Net yields decrease significantly after accounting for acquisition costs (5-10% of purchase price), annual taxes (1.7% total), and management fees (¥15,000-30,000 monthly for condos).
Property Type | Location | Gross Yield Range | Monthly Rent (JPY) |
---|---|---|---|
Studio/1BR Condo | Central (Naka/Minami) | 4.5-5.5% | ¥60,000-¥65,000 |
2BR Apartment | Central | 4.5-5.5% | ¥70,000-¥86,600 |
Single-Family Home | Suburban (Asaminami) | 6-8% | ¥47,000-¥64,000 |
Large Condo | City Center | 4-5% | ¥80,000-¥130,000 |
Short-term Rental | Central/Tourist Areas | 6-9% | ¥246,000 (65% occupancy) |

What are typical rental yields in Hiroshima right now by property type?

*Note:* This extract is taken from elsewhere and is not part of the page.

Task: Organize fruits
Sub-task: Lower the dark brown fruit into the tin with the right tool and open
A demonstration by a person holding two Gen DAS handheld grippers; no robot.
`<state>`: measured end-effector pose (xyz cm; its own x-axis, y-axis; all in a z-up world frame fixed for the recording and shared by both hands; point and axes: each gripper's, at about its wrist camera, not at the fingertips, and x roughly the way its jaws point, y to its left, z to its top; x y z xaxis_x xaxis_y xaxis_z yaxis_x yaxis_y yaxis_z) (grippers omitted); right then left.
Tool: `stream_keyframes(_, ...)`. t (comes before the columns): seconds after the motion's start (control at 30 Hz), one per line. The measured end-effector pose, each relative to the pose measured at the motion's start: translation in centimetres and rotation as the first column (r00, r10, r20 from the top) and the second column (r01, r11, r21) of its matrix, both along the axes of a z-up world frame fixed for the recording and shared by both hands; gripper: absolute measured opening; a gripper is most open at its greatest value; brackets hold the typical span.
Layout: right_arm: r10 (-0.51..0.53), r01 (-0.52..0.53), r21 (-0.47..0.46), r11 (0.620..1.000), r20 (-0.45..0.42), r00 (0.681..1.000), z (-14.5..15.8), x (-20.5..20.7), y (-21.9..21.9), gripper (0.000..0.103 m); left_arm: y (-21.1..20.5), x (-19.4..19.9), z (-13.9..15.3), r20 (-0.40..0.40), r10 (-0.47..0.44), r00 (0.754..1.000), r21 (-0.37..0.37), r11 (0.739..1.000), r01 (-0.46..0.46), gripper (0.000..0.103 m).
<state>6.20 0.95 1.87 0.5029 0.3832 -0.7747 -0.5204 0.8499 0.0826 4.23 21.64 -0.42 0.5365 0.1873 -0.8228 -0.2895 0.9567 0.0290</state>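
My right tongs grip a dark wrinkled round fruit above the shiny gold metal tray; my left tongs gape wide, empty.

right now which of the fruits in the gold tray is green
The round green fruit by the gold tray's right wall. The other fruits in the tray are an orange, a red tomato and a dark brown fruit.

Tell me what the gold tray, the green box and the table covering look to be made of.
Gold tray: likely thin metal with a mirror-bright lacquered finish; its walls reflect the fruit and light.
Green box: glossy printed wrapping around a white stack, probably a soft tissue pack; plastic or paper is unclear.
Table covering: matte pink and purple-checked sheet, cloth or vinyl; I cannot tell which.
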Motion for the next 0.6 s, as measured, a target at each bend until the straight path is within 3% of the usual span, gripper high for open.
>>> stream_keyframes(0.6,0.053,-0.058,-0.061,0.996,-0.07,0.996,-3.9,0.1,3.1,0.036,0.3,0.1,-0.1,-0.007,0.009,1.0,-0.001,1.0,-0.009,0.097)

Hiroshima's rental yields vary significantly based on property type, with suburban single-family homes offering the highest returns as of September 2025.
Condos and apartments in central Hiroshima areas like Naka and Minami Wards deliver gross rental yields of 4% to 5.5%. Newer units and city-center condos typically fall at the lower end of this range but benefit from consistently low vacancy rates and stable tenant demand.

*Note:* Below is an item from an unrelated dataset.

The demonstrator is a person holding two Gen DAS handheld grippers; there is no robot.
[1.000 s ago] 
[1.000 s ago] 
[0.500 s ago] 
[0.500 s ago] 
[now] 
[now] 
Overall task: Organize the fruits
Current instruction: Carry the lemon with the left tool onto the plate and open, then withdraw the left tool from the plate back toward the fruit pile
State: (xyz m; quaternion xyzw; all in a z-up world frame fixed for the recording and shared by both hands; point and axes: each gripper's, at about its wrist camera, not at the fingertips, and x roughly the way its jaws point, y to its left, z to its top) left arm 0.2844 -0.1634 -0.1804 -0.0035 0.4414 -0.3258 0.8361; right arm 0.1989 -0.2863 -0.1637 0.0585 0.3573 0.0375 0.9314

Single-family homes in suburban areas, particularly in districts like Asaminami Ward and Aki Ward, achieve significantly higher yields ranging from 6% to 8%. Some older or less desirable properties in these areas can even exceed 8% gross yield. The higher returns reflect the lower purchase prices and strong rental demand from families seeking more space.
Older properties across all types face decreasing yields as modern tenants increasingly favor new builds with contemporary amenities. This trend has raised vacancy rates for older stock, particularly properties built before 2000.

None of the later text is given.